Inzwischen trifft man überall Bekannte beim Laufen. Diesmal lernte ich Katrin persönlich kennen, die mit ihrer Freundin Heike hier war. Marathonmesse und Start am Meer unterhalb der Kathedrale sind spektakulär und verbreiten Marathonurlaubsfeeling. Gemeinsam mit Katrin lief ich mit knapp über 6 min/km bis zur ersten Verpflegungsstelle. Dann zog ich das Tempo leicht an. Die ersten 12 km sind eine Pendelstrecke am Meer, vorbei an Kreuzfahrtschiffen. Die südliche Sonne brannte hier schon heftig.


Ein neuer Mitläufer aus Hannover verkürzte mir die die Zeit. Wir liefen in angenehmen 5:20 min/km. Ab Kilometer 15 hatte ich 5 min/km vorgesehen. Die romantischen, aber engen Altstadtgassen und das immer noch dichte Läuferfeld vereitelten oft das Überholen. Dafür erfuhr ich aus mitgelauschten Gesprächen, dass die Pille nicht leistungsfördernd sei. Nach kurzem Nachdenken erkannte ich, dass es nicht mein Hauptproblem ist.

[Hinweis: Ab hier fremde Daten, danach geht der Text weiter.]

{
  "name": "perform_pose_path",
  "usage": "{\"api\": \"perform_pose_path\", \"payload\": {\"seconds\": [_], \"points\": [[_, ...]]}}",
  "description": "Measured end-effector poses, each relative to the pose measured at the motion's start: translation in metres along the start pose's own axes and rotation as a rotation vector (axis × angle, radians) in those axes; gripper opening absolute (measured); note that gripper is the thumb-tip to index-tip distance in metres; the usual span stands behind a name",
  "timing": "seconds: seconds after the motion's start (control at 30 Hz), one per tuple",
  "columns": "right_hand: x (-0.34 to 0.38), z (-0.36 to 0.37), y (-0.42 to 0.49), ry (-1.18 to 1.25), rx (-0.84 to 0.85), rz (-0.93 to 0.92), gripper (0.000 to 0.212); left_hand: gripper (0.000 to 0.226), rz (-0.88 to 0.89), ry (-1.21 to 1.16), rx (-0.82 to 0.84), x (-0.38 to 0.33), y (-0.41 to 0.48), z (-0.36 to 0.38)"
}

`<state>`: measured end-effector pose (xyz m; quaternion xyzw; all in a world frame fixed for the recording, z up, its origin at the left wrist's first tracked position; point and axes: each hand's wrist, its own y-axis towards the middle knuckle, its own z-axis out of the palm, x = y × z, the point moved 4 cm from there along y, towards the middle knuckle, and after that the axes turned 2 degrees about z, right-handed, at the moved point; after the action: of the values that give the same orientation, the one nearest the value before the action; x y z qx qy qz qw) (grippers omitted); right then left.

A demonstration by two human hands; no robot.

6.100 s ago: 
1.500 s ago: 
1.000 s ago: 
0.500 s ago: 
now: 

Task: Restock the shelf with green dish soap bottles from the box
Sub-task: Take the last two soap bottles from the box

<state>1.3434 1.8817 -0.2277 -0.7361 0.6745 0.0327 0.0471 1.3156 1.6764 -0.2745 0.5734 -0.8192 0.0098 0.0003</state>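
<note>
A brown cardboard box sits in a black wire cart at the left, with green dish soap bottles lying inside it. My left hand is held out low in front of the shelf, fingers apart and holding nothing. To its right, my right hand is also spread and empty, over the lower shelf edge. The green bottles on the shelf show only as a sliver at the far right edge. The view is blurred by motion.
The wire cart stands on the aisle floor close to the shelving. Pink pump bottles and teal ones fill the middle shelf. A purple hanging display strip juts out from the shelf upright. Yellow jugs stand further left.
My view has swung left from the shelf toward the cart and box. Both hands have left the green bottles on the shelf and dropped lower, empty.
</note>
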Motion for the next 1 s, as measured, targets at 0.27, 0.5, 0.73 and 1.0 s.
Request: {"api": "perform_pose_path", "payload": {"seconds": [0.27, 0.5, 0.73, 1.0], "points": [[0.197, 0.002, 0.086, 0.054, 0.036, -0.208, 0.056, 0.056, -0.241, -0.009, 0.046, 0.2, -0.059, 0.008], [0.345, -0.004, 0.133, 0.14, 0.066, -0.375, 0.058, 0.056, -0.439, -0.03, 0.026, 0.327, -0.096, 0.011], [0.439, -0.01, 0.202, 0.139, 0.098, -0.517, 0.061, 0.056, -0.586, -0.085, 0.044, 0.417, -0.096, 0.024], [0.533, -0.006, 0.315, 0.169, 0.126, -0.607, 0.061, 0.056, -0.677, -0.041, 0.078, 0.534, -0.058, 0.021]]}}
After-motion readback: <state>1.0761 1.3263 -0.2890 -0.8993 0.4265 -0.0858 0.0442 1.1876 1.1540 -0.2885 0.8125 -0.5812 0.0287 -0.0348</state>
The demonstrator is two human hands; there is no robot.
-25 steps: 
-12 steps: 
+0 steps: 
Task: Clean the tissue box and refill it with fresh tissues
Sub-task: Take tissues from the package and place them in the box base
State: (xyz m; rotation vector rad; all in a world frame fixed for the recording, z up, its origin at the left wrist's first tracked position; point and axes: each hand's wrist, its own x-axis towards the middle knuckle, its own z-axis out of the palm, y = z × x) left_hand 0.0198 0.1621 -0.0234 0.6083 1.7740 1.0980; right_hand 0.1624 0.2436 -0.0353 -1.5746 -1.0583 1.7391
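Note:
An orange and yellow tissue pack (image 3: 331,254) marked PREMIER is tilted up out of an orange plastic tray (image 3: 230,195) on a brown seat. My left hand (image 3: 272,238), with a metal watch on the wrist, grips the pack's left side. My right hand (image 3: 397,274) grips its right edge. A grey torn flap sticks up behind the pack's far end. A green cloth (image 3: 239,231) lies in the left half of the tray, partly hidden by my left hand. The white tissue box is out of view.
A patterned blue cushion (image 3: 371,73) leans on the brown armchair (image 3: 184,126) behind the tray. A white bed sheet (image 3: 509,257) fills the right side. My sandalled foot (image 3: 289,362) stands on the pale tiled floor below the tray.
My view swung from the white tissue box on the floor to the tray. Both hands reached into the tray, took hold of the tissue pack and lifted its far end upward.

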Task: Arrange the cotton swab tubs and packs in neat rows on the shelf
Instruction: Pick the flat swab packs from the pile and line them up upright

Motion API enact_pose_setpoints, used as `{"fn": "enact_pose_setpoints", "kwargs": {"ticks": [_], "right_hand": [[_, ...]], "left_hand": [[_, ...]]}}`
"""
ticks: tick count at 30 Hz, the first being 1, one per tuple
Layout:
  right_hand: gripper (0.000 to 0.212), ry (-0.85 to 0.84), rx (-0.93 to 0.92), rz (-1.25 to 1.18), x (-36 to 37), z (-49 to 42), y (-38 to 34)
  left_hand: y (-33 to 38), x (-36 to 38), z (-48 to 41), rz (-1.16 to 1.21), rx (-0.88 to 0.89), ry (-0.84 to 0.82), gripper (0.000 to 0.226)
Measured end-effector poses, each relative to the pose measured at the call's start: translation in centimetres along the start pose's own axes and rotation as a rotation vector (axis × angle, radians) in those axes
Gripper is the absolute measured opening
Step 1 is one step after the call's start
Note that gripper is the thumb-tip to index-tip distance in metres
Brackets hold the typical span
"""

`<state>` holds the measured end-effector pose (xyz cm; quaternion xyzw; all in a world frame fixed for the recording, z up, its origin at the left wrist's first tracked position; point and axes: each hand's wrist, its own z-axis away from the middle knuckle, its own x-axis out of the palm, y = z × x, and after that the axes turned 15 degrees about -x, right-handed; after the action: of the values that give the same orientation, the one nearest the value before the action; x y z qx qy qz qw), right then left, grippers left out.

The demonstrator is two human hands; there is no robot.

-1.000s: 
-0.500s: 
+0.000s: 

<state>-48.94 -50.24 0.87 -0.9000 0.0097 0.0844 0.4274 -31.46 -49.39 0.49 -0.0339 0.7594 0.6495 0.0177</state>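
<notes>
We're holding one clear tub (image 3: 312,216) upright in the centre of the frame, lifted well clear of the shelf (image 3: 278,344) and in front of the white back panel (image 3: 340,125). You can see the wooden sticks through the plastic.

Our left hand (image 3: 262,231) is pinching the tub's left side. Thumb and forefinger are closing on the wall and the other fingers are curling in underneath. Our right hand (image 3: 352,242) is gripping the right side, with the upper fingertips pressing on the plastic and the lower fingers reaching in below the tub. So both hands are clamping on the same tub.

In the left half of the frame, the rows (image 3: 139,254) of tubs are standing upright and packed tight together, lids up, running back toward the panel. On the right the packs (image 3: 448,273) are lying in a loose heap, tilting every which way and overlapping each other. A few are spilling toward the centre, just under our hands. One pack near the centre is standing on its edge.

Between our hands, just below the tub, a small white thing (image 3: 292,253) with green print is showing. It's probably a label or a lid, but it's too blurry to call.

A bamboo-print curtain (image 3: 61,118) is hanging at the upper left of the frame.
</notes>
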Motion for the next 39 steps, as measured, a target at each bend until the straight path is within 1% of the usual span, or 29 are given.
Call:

Ab Kilometer 17 konnte ich das angestrebte Tempo laufen, auch wenn es wärmebedingt recht schwerfiel. Irgendwie nervten auch die unendlichen Bögen durch die Altstadt, dafür gab es Schatten. Ab der letzten Verpflegungsstelle bei Kilometer 20 schwamm ich nur noch mit und freute mich, den Abzweig zur zweiten Runde für den Marathon ignorieren zu können.

Der Zieleinlauf war fast wie geplant bei 1:56 Stunden. Dann wartete ich auf Katrin und Heike und genoss die Atmosphäre. Es hat sich gelohnt!